Борттехник втащил трап-стремянку и захлопнул дверь. Двигатели заревели в полную мощь. «Дуглас» приспособили для дальних полётов. Всю внутреннюю декоративную обшивку и полы содрали для облегчения веса. Кресла для пассажиров тоже выкинули. Ничего «лишнего» не оставили. В крылья самолёта вмонтировали дополнительные баки с горючим, внутри исполинскими рёбрами торчат дюралевые шпангоуты фюзеляжа. Впечатление такое, как будто залез в большую металлическую бочку.
В прямоугольном иллюминаторе быстро бежала назад земля, трава сливалась в сплошные зелёные полосы. Трясло словно в кузове грузовой машины на просёлочной дороге. Ещё один-два подскока – и самолёт оторвался от взлётной дорожки и начал медленно набирать высоту. Загружен он был до предела. Тряска мгновенно прекратилась, воздушный корабль плыл в своей стихии.

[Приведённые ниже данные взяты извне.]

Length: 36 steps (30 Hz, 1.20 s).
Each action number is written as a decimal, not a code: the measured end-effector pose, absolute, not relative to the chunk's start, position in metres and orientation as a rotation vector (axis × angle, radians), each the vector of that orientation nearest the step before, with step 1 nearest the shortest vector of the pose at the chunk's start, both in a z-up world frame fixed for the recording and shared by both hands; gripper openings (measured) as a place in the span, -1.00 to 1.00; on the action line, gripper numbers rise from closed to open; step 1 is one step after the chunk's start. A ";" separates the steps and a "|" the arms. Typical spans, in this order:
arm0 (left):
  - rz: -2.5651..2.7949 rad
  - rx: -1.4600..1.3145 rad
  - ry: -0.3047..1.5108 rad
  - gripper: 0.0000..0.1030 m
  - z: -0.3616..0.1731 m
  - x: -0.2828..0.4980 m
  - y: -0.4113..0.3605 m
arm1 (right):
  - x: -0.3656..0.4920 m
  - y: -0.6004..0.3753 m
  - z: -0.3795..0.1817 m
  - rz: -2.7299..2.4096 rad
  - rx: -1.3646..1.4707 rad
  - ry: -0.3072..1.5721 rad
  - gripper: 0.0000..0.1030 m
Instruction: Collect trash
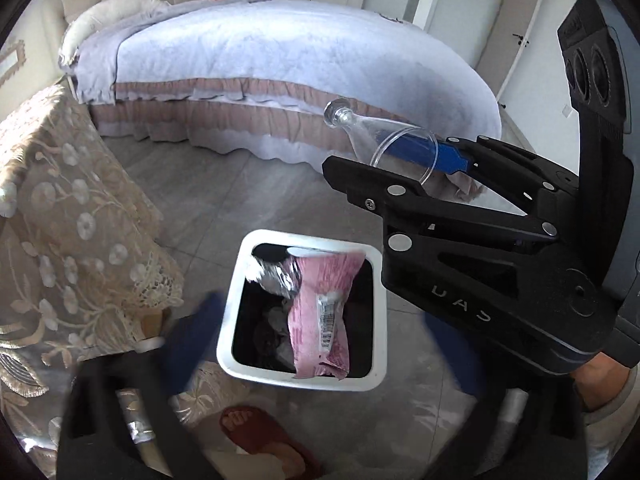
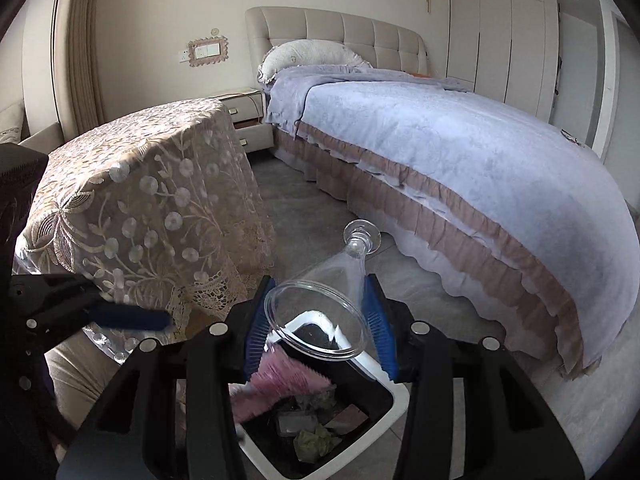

Никакого прощального круга над аэродромом, как рассказывал весёлый сержант, он не делал, маршрут был далёким, и самолёт сразу взял намеченный курс. На высоте стало светлее, над темнеющими в ночи силуэтами домов и затемнёнными куполами церквей видно множество аэростатов, привязанных стальной паутинкой тросов к земле. Москву с января сорок второго года фашистам бомбить почти не удавалось.
«… Москва, как много в этом звуке
для сердца русского слилось,
как много в нём отозвалось…»
О том, что могу не вернуться, не думалось, об этом было подумано в начале войны, когда было страшно трудно. Сейчас уже теплилась маленькая надежда на возвращение, маленькая, но теплилась. Все смотрели смерти в глаза, но каждый надеялся, что может быть пуля или мина пролетит мимо, ведь не всех убивают на фронте, а уже столько пройдено и пережито…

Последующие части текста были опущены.